Jennifer McNealey – Senior Director, Investor Relations Susan Molineaux – Founder, President and Chief Executive Officer William Waddill – Senior Vice President and Chief Financial Officer.
Paul Matteis – Leerink.
Good day, ladies and gentlemen, and thank you for standing by. Welcome to the Calithera Biosciences’ First Quarter 2016 Earnings Conference Call. At this time, all participants are in a listen-only mode. Later, we will conduct a question-and-answer session and instructions will follow at that time. [Operator Instructions].
I would now like to introduce your host for today’s presentation, Ms. Jennifer McNealey, Senior Director, Investor Relations. Ma’am, please begin..
Good afternoon, everyone and welcome to Calithera’s first quarter conference call. Joining me today are Susan Molineaux, our Founder, President and CEO; and Will Waddill, our Senior Vice President and CFO.
Before we begin, I would like to remind you that today’s discussion will include statements about the company’s future expectations, plans, and prospects that constitute forward-looking statements for the purposes of the Safe Harbor provisions under the Private Securities Litigation Reform Act of 1995.
Actual results may differ materially from those indicated by these forward-looking statements as a result of various important factors including those discussed in the Risk Factors section of our Annual Report on Form 10-K, on file with SEC.
In addition, any forward-looking statements represent our views only as of today and should not be relied upon as representing our views as of any subsequent date. While we may elect to update these forward-looking statements at some point in the future, we specifically disclaim any obligation to do so even if our views change.
Please note that this call is being recorded. With that, I will turn the call over to Susan..
Thanks, Jennifer. Good afternoon everyone and thank you for joining us today on our quarterly conference call.
During the first quarter, we continued to advance our development pipeline by recruiting patients into clinical studies of CB-839, preparing for an investigational new drug application or IND for CB-1158 and expanding our clinical development leadership team.
For CB-839 our glutaminase inhibitor we are currently enrolling multiple expansion cohorts in combination therapy with standard of care agents. We look forward to the initiation of novel combination trials in the near term, including an investigator sponsored trial with more details on these trials to follow.

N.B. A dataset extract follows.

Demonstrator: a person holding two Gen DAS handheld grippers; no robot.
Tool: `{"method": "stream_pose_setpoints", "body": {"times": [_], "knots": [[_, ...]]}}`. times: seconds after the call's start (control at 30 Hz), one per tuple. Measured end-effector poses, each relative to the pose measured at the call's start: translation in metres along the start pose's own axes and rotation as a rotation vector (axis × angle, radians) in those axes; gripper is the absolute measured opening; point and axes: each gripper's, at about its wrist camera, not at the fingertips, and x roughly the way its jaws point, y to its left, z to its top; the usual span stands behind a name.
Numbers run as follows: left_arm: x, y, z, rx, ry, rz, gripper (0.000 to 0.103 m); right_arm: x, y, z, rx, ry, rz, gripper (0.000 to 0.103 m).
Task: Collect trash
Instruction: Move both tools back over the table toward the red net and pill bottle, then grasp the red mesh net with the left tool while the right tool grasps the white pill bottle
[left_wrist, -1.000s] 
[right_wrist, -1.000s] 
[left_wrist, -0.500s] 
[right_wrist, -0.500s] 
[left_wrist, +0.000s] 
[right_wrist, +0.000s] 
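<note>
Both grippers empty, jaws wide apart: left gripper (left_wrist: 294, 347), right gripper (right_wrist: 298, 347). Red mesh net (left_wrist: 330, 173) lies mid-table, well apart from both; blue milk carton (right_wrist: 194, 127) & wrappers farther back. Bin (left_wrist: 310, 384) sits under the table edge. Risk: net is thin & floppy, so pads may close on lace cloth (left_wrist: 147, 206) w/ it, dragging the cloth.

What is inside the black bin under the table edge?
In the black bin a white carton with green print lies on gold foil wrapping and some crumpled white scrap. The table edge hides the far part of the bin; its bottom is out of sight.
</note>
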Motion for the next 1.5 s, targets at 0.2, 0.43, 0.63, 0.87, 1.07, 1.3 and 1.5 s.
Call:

For CB-1158, our arginase inhibitor we are on track to file an IND application mid-year. As we plan for multiple drug candidates in the clinic by the end of 2016, we’ve been driving expansion of our clinical developments and operations team. And so, we’d like to start out today’s call by extending a warm welcome to Dr.
Sam Whiting as Vice-President of clinical development who just joined Calithera. Most recently, Dr. Whiting served as Vice-President of Research and Clinical Development at Gradalis and previously Dr.
Whiting was a member of the Fred Hutchinson Cancer Research Center and assistant professor at the University of Washington, where he was clinical director of gastrointestinal oncology. Dr. Whiting received his M.D. and Ph.D.
degrees and completed his internal medicine residency at the University of Washington and his medical oncology fellowship at the Fred Hutchinson Cancer Research Center. In addition, we would like to congratulate Keith Orford, M.D., Ph.D for his promotion Senior Vice President of Clinical Development.
At Calithera, our three programs targeting glutamine, arginine and glucose metabolism are interrelated with each program targeting a different aspect of tumor-specific metabolism.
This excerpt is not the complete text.